## Task to complete:
After finding the line with "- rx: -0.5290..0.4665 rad" in the entries below, retype exactly each line from there through the line with "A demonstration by", including that final line.

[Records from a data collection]
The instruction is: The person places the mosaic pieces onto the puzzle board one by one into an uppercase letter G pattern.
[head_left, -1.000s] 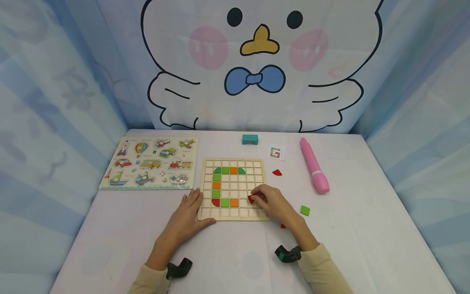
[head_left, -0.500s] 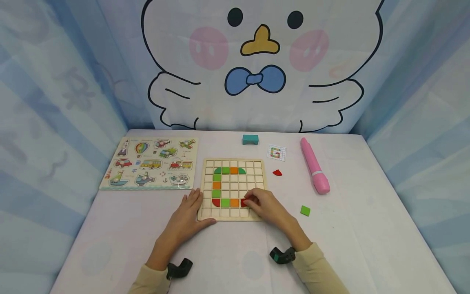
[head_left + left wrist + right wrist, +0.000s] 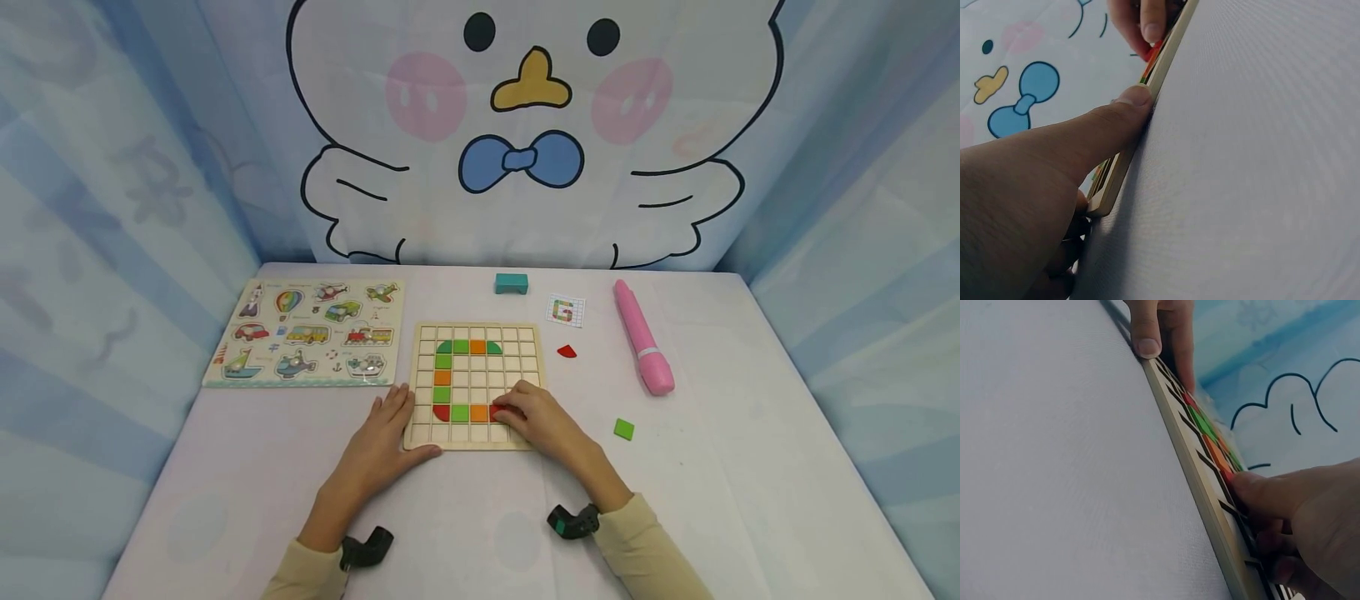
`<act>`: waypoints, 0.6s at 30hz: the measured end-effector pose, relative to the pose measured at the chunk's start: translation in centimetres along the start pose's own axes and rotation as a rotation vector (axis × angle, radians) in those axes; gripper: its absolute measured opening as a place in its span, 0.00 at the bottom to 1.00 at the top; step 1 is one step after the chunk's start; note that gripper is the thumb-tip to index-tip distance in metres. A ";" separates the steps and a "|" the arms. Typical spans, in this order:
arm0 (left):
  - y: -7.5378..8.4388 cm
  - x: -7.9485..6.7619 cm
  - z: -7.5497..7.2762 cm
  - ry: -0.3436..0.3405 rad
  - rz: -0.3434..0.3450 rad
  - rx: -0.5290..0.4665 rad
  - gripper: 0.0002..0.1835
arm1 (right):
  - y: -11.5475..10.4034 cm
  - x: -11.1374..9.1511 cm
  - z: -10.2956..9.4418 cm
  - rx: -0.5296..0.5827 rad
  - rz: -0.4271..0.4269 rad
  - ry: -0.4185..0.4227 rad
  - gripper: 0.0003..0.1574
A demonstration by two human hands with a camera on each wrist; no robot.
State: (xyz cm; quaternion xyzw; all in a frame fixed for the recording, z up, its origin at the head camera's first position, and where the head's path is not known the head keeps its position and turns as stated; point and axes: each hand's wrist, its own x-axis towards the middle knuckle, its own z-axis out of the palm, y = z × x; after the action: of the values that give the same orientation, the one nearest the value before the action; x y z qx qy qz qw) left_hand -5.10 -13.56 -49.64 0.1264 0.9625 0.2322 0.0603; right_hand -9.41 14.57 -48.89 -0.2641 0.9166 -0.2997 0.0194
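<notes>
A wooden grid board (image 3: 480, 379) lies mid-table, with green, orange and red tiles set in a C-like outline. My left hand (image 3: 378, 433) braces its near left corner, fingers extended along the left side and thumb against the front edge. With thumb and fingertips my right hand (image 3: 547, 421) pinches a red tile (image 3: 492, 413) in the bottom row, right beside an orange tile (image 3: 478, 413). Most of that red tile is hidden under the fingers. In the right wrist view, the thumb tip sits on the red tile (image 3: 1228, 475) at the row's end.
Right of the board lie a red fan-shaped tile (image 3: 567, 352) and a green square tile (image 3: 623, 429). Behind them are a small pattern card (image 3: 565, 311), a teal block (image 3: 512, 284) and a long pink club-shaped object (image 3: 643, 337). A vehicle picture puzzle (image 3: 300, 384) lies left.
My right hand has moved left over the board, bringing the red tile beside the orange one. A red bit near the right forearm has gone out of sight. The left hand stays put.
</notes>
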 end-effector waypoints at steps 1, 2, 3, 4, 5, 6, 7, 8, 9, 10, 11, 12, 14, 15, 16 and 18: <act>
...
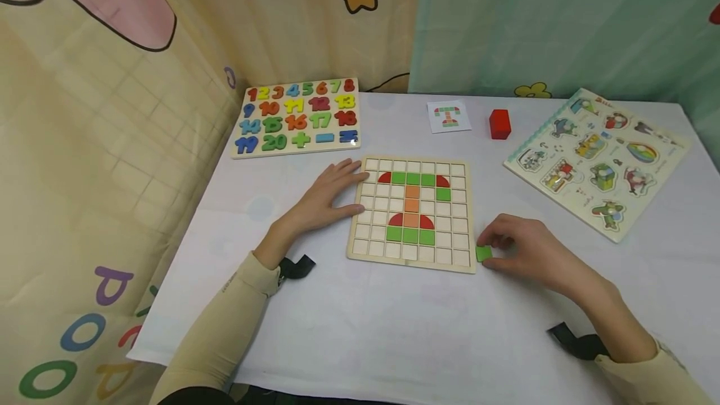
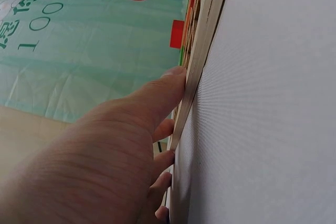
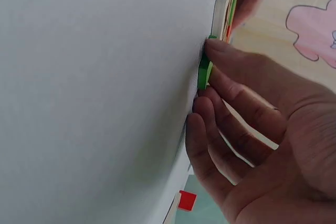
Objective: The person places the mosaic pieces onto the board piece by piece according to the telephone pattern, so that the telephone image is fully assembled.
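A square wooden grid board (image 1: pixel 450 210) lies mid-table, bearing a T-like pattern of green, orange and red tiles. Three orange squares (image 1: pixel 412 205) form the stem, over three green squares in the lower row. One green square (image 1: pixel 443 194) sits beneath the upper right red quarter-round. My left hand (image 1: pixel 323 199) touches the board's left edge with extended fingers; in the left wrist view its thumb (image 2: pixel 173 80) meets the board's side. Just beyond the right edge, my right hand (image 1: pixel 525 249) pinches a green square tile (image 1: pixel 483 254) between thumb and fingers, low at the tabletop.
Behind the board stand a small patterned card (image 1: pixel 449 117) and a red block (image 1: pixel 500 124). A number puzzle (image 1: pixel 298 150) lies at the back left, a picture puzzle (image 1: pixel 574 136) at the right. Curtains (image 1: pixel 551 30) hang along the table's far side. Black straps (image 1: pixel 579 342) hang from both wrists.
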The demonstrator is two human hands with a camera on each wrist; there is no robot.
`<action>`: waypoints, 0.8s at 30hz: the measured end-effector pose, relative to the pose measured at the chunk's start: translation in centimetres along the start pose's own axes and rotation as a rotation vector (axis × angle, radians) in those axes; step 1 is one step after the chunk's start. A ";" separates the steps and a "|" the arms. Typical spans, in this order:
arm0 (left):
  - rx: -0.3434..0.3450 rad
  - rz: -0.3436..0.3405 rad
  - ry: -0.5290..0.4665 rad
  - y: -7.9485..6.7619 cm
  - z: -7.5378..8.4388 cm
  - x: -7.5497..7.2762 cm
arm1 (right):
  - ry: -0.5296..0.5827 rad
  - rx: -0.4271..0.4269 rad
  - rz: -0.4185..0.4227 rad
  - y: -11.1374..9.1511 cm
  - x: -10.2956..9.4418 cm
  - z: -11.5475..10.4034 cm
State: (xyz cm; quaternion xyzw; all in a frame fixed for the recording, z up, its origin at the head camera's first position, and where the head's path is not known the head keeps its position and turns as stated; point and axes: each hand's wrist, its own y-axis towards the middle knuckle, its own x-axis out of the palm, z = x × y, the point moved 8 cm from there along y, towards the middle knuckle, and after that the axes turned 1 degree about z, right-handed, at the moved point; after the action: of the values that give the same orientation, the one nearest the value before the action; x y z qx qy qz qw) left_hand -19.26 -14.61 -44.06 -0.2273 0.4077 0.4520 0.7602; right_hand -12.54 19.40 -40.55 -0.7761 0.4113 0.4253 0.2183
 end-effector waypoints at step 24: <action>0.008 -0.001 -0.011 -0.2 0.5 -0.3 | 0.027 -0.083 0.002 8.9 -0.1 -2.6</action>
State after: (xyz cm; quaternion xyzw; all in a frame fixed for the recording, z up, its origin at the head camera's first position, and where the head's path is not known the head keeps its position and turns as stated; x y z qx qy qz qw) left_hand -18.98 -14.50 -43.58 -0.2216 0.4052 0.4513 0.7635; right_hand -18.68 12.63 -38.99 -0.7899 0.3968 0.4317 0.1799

## Solution below:
  - rx: -0.5290..0.4665 rad
  - gripper: 0.0002..0.1835
arm1 (right):
  - y: -11.5475..10.4034 cm
  - x: -11.1374..9.1511 cm
  - z: -10.2956..9.4418 cm
  - rx: -0.5296..0.5827 rad
  - rz: -0.4271..0.4269 rad
  - ry: -0.4185..0.4227 rad
  - gripper: 0.0003..0.1574
A demonstration by two human hands with a camera on each wrist; no robot.

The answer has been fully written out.